Il problema di fondo dell'IT moderna è che per le aziende non è mai facile gestire la sicurezza del cloud. "È un tema che apre tanti scenari - spiega Luca Nilo Livrieri - a partire dal fatto che i principali interlocutori da coinvolgere, ossia i team di sviluppo e quelli di sicurezza, sono separati, hanno visioni diverse e fanno fatica a collaborare".
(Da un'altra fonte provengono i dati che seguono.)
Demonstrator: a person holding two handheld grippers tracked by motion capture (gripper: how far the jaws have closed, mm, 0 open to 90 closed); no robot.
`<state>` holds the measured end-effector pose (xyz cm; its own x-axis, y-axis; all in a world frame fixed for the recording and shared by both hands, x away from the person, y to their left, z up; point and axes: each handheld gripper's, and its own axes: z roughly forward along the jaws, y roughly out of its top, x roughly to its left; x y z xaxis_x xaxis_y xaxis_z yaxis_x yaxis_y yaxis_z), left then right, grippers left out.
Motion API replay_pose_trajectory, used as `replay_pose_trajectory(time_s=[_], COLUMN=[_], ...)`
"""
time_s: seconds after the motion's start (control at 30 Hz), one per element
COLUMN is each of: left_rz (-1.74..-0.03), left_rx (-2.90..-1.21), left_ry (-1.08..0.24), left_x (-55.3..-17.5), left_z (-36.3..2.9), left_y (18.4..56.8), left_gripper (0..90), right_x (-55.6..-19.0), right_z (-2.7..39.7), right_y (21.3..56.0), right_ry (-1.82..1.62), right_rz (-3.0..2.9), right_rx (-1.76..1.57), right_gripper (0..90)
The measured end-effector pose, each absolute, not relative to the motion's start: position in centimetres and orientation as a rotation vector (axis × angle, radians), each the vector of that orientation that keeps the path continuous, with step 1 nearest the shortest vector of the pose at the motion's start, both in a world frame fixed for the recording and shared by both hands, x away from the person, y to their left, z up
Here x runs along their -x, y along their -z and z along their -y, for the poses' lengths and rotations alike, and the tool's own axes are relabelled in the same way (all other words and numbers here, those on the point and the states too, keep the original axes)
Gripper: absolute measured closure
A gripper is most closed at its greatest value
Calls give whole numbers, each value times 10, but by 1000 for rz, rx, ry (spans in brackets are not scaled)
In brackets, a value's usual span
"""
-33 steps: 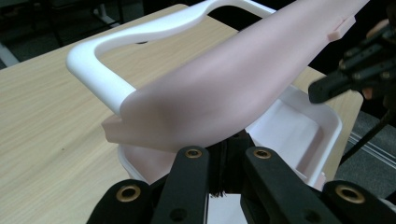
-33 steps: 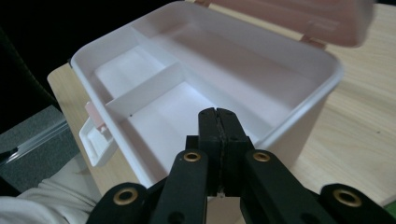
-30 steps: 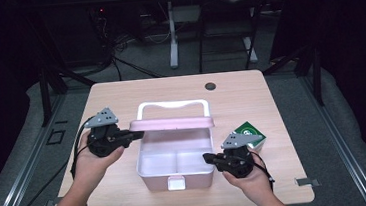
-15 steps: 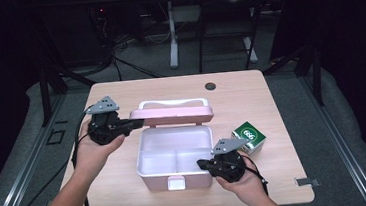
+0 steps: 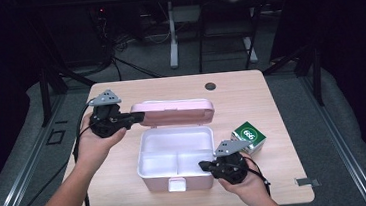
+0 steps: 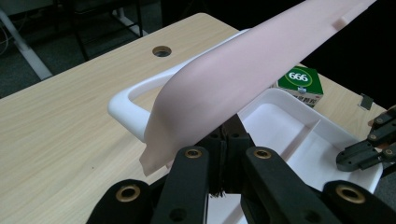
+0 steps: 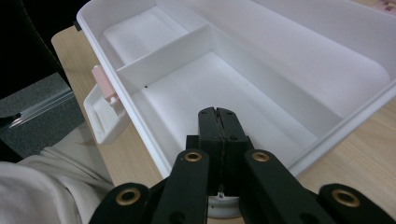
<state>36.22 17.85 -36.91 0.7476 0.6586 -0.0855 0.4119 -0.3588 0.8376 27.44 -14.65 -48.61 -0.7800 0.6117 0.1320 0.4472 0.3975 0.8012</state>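
Lunchbox [image 5: 176, 161] sat near the front middle of the table [image 5: 250, 94], its pink lid [image 5: 173, 112] raised at the back and its white, divided inside bare. The left gripper [image 5: 137, 118] had its jaws together, tips under the lid's left end, propping it rather than pinching it; in the left gripper view the lid [image 6: 243, 79] ran across above the closed jaws, with the white handle [image 6: 128, 105] curving behind. The right gripper [image 5: 204, 165], jaws likewise pressed together with nothing between them, rested at the box's front right rim, and in the right gripper view its tips hung over the near compartment [image 7: 205, 93]. A small green carton [image 5: 248, 136] stood just beside the box on the right.

The likeliest slip, I judged, was the lid: held up by a propping contact alone, it could slide off the jaws and drop shut. If the right gripper were over the tray then, the lid would land on it. A firm push on the lid could also drag the light box across the table.
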Motion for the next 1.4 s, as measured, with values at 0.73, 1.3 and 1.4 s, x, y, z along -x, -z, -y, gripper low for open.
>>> replay_pose_trajectory(time_s=[0.73,1.3,1.4], left_rz=[-872,-947,-960], left_rx=[-2032,-2126,-2153], left_ry=[-355,-381,-391], left_x=[-388,-409,-412], left_z=[-175,-175,-176], left_y=[371,383,386], left_gripper=[891,865,859], right_x=[-277,-276,-276], right_z=[151,150,150], right_y=[486,487,487], right_ry=[-1357,-1355,-1354], right_rz=[-2482,-2475,-2473], right_rx=[-960,-953,-955], right_gripper=[900,900,900])
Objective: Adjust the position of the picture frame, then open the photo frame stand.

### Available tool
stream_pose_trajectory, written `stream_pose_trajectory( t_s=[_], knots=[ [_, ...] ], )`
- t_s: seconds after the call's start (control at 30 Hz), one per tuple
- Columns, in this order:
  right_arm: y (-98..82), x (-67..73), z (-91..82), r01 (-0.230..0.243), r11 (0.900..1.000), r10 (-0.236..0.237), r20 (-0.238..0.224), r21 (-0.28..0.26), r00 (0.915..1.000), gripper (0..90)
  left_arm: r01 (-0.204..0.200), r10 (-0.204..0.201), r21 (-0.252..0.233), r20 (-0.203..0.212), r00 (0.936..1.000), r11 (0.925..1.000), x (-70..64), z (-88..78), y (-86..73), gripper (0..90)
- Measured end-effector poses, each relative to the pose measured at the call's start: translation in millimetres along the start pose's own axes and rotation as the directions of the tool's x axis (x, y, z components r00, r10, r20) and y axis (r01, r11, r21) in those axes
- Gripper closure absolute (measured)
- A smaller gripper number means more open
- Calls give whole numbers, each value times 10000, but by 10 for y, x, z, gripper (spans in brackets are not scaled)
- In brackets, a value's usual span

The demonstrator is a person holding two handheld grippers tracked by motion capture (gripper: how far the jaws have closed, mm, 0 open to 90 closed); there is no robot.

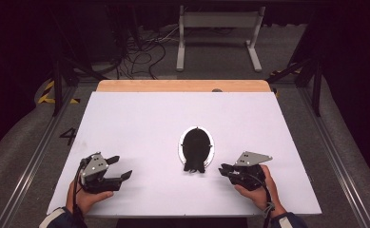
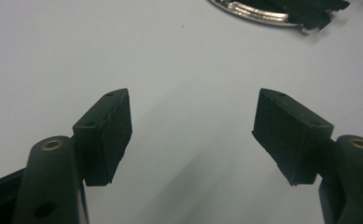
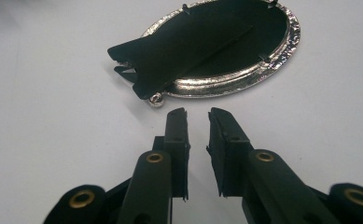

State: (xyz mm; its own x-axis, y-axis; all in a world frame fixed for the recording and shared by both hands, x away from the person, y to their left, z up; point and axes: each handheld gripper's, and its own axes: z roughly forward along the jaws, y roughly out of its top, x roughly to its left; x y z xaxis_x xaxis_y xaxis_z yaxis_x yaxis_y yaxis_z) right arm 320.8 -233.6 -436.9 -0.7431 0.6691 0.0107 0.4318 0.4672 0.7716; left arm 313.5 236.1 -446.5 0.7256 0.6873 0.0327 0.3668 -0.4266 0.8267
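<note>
At the middle of the white bench (image 1: 140,118), slightly toward the near edge, lies the oval silver frame (image 1: 197,145) face down, its black back panel (image 1: 195,143) uppermost and its folding stand (image 1: 193,165) jutting toward the person. Nothing holds it — both tools sit well apart from it, 1 on each side.

The left tool (image 1: 121,167), near the left near corner, is released: in the left gripper view its 2 pads (image 2: 107,135) stand wide with only bare bench between them, and the frame's rim (image 2: 256,11) peeks in at the far top edge. The right tool (image 1: 223,169) rests just right of the stand; in the right gripper view its jaws are parted by a narrow gap, gripping nothing, their tips just short of the small silver knob at the frame's rim (image 3: 155,99).

Judging by this, whatever handling the frame needed looks finished or paused: it rests flat and steady, the small black tabs (image 3: 185,7) around the back seem to lie over the panel, and both tools are off it. Whether the stand is meant to be opened further, or the frame stood up, cannot be told. If work remains, the right tool is the better placed — it points straight at the stand's end.
</note>
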Motion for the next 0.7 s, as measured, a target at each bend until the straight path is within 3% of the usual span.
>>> stream_pose_trajectory(
  t_s=[0.17, 0.47, 0.7],
  knots=[
    [11, 14, 56, 32, 9993, -30, -77, 369, 10000, 750, 66, -65, 241, -68, 10000, 9997, 8, -56, -103, 258],
    [72, 89, 186, 243, 9950, -206, -400, 966, 9990, 707, 55, -59, 549, 63, 10000, 9985, -34, 17, -111, 234],
    [111, 127, 277, 325, 9889, -240, -603, 1448, 9979, 733, -237, 232, 634, 82, 9997, 9977, -61, 47, -88, 230]
  ],
)
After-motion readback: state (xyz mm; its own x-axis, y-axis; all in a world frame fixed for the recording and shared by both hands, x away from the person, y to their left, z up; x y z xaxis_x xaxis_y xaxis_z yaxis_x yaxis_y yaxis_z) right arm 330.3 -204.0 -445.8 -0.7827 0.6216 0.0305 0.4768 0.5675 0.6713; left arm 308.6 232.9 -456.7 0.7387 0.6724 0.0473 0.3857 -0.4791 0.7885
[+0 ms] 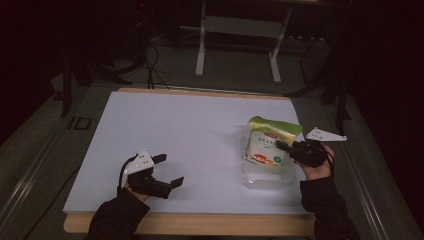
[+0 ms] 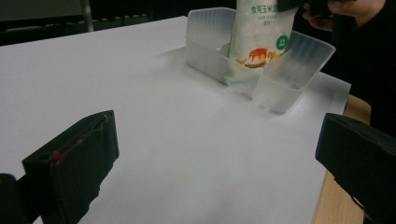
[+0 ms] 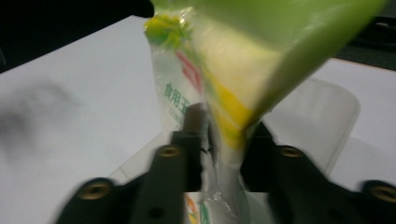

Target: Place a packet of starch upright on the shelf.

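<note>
A: Where is the pouch?
B: One green-topped, white plastic food pouch stands upright inside one clear plastic rectangular tub, on the right half of the white table sheet, toward the near edge.

A: And the right gripper?
B: It reaches in from the right. In the right gripper view the pouch's edge lies between the two jaws, which stand slightly apart; whether the pads press it I cannot tell.

A: The other claw?
B: The left gripper rests near the table's near-left corner, jaws spread wide, grasping nothing, well apart from the tub.
</note>
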`<state>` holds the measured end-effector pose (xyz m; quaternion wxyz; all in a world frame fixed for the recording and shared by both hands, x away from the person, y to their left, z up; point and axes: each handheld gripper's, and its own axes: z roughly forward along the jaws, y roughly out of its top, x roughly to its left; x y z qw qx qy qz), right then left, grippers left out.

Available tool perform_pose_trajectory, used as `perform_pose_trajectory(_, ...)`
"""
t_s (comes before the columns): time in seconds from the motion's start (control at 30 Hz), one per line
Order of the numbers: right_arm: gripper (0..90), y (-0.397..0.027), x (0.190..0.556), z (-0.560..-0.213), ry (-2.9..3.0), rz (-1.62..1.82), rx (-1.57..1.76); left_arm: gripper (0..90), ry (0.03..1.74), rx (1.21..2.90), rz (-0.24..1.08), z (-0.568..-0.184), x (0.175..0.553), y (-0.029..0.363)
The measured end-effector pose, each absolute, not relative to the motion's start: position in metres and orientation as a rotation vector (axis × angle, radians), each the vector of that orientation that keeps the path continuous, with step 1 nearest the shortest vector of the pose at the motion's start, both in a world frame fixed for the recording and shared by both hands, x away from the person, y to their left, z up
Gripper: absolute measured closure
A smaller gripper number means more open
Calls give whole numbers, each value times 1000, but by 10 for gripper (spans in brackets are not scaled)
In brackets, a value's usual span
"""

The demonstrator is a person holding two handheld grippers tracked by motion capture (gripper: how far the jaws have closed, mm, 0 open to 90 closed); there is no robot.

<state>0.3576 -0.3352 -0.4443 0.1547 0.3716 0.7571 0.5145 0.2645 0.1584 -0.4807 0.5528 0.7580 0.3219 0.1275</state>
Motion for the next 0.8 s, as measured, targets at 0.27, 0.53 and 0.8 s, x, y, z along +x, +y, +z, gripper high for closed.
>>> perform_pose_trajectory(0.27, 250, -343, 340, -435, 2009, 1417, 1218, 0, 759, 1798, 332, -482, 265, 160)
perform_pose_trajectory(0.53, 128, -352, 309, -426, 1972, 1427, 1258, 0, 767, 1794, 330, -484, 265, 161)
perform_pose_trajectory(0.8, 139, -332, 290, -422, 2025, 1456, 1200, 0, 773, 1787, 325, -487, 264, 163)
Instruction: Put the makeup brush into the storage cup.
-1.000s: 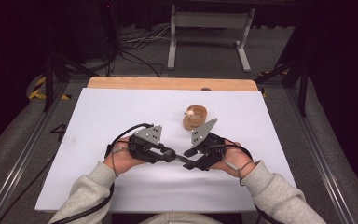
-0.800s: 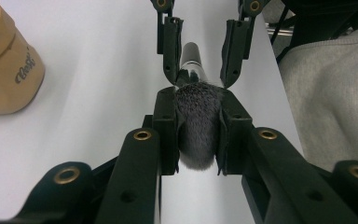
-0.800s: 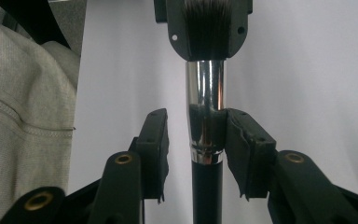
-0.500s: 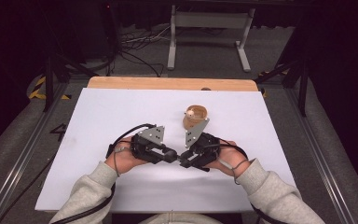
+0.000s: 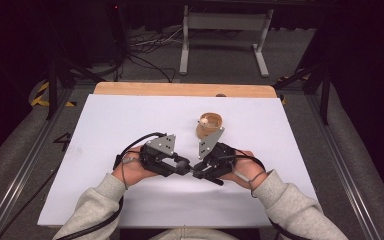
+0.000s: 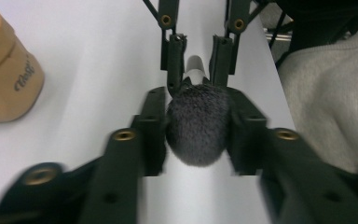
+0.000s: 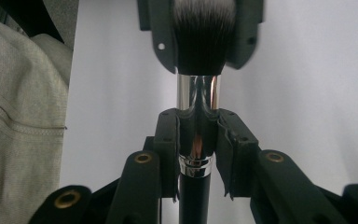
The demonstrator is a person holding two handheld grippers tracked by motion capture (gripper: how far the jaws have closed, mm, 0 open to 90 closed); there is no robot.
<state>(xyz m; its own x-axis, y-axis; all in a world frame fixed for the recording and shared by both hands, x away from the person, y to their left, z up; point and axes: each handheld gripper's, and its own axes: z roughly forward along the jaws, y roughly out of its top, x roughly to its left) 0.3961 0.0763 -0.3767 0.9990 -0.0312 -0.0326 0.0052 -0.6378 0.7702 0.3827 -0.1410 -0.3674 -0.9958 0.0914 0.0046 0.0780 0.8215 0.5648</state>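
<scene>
Gleaming chrome-ferruled makeup brush (image 7: 198, 107) (dark bristles)

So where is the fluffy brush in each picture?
High view: makeup brush, low centre, between the two grippers.
Left gripper view: centre, its dark bristles face the camera.
Right gripper view: centre, shiny ferrule between the jaws, bristles at top.
Shared landmark: the white table sheet.

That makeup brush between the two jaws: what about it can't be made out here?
- Handle end: the brush runs off the bottom edge of the right gripper view.
- Its shaft: in the left gripper view, the bristle head hides it.
- Whole brush: high view, too small, covered by the left gripper and right gripper.
</scene>
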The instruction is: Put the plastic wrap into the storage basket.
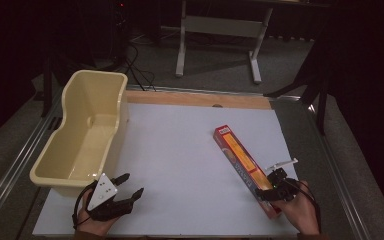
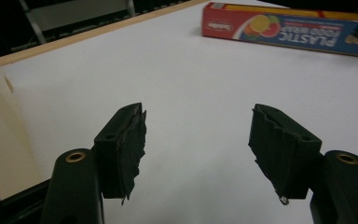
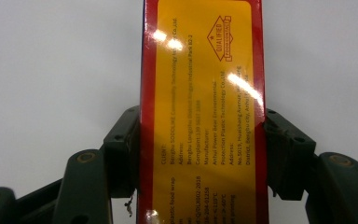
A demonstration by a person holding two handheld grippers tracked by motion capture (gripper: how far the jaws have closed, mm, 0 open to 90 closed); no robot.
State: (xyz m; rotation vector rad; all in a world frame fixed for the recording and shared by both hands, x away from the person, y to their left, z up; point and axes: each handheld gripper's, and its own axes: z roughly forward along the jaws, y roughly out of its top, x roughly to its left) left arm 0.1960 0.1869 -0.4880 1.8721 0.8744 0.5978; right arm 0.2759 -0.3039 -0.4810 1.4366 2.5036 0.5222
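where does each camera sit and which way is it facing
High view: above the person's side, facing forward and down on the white table, tub and food wrap box; both hands and the left tongs and right tongs show.
Left gripper view: on the left tongs, jaws apart, facing across the table to the box.
Right gripper view: on the right tongs, jaws clamping the box.
All views share the box.

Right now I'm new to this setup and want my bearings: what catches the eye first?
The long red and yellow plastic wrap box lies slantwise on the white table, its near end clamped by the right gripper. A big cream tub stands at the left edge, with the left gripper open beside it.
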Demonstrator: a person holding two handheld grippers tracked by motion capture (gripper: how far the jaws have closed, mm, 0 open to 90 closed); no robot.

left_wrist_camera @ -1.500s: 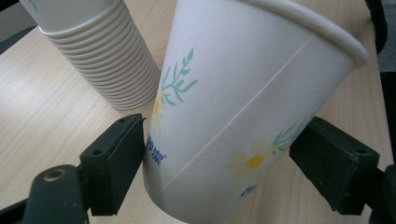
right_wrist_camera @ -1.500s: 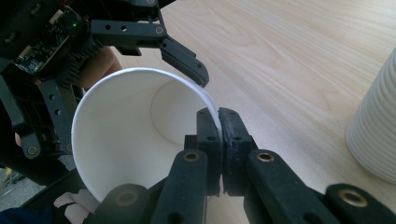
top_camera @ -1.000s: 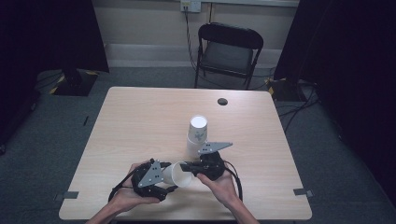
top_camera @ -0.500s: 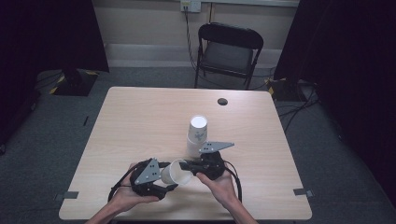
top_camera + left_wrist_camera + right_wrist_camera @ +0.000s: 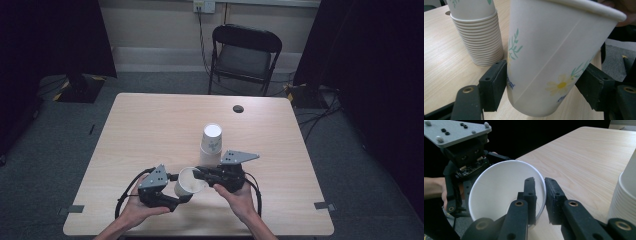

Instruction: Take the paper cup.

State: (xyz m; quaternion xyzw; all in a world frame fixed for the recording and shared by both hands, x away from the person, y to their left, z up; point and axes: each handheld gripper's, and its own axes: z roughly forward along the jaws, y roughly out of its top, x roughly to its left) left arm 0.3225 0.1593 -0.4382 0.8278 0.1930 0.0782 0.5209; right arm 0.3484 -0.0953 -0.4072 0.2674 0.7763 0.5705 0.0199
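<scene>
A white paper cup with a flower print hangs tilted just above the table near its front edge. My left gripper has just been closing, and its pads now press both sides of the cup's lower body. My left gripper is shut on it. My right gripper reaches in from the right. One jaw is inside the cup and the other outside the rim. My right gripper has just been opening, and a thin gap shows at the rim.
An upside-down stack of matching cups stands on the wooden table just beyond the grippers, close to both. A small black disc lies near the far edge. A folding chair stands behind the table.
Both hands and the cup stay in about the same place near the front edge. The high view is too small to show the jaws moving.
</scene>
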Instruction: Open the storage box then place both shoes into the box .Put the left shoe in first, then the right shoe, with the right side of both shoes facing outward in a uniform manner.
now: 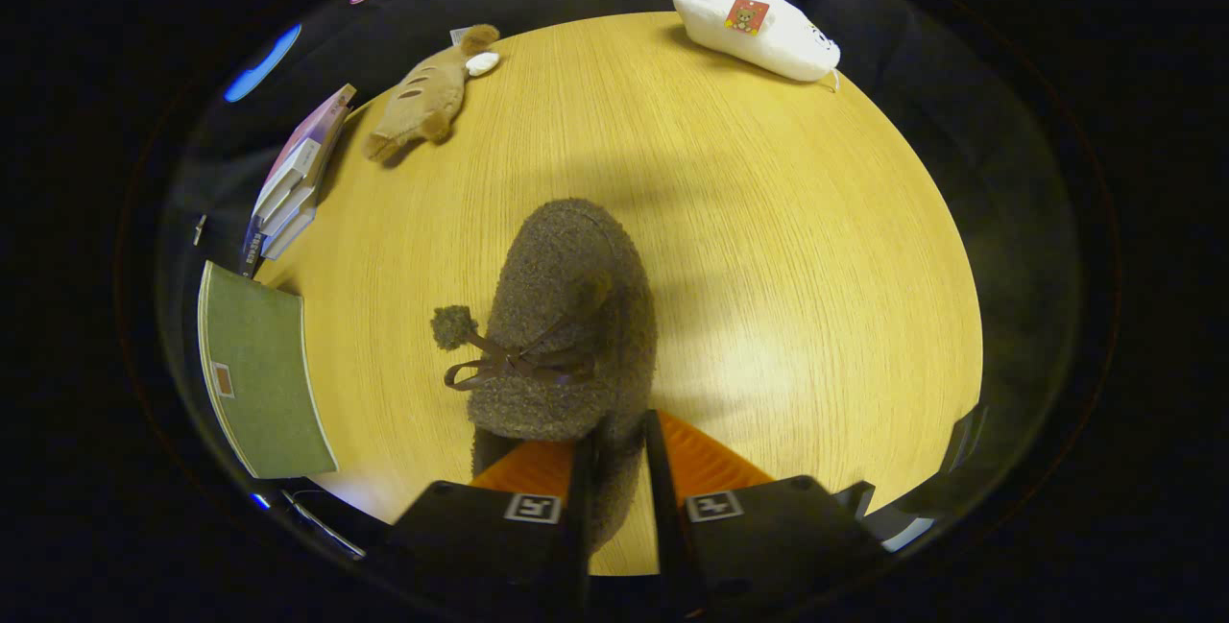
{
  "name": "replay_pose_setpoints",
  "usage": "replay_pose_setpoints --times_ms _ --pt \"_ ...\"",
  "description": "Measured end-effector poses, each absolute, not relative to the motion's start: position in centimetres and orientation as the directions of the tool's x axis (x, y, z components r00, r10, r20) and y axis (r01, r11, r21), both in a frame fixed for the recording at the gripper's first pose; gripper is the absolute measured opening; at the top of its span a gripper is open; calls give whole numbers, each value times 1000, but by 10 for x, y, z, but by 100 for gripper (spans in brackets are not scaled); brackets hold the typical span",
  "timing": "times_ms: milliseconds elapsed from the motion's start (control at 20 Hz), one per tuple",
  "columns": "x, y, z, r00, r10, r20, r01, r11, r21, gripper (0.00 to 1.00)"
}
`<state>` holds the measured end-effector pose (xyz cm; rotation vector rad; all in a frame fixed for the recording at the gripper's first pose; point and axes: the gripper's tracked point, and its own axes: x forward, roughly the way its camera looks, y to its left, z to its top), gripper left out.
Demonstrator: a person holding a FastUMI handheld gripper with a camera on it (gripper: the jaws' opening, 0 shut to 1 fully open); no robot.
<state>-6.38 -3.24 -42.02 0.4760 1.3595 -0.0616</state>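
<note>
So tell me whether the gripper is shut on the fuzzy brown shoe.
Shut: the gripper pinches the fuzzy brown shoe's heel between both fingers.

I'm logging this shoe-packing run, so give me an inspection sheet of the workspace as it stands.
Surface: wooden table, lit, with shadows.
Job's things: brown fuzzy shoe, laced, held between the fingers; green box beside it, at the table's edge.
Clutter: plush animal, white pouch, stack of books, all beyond the shoe.
Grippers: gripper shut on the shoe's rear.
Cables: nothing seen.
Surroundings: dark booth wall.
</note>
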Motion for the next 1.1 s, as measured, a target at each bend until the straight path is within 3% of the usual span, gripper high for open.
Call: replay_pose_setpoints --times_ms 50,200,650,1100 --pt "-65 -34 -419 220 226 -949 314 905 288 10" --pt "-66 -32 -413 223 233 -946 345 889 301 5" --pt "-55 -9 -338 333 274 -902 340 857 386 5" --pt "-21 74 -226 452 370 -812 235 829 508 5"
Oggi in ambito cloud le forme più popolari di sviluppo sono basate su microservizi e tecniche DevOps e sono potenzialmente "problematiche" per la cybersecurity. "Ma nel quotidiano degli sviluppatori la sicurezza non è certamente il tema principale - ricorda il manager CrowdStrike - e servono opere di evangelizzazione per favorire il dialogo tra sviluppo e sicurezza e per capire in quali fasi dello sviluppo si può inserire la cybersecurity".

D'altronde sarebbe sbagliato concentrarsi solo sulla parte sviluppo e ignorare la gestione della parte infrastrutturale vera e propria del cloud. Qui le cose sono apparentemente più semplici perché gli strumenti di gestione della security posture nel cloud in fondo non mancano. Ma il tema resta caldo perché "C'è comunque molta confusione - spiega Nilo Livrieri - anche da parte di chi vende cloud security e servizi cloud. Secondo noi si deve cambiare approccio: non trattare il cloud come se fosse un mondo a sé stante ma come estensione ormai naturale dell'infrastruttura IT di una impresa".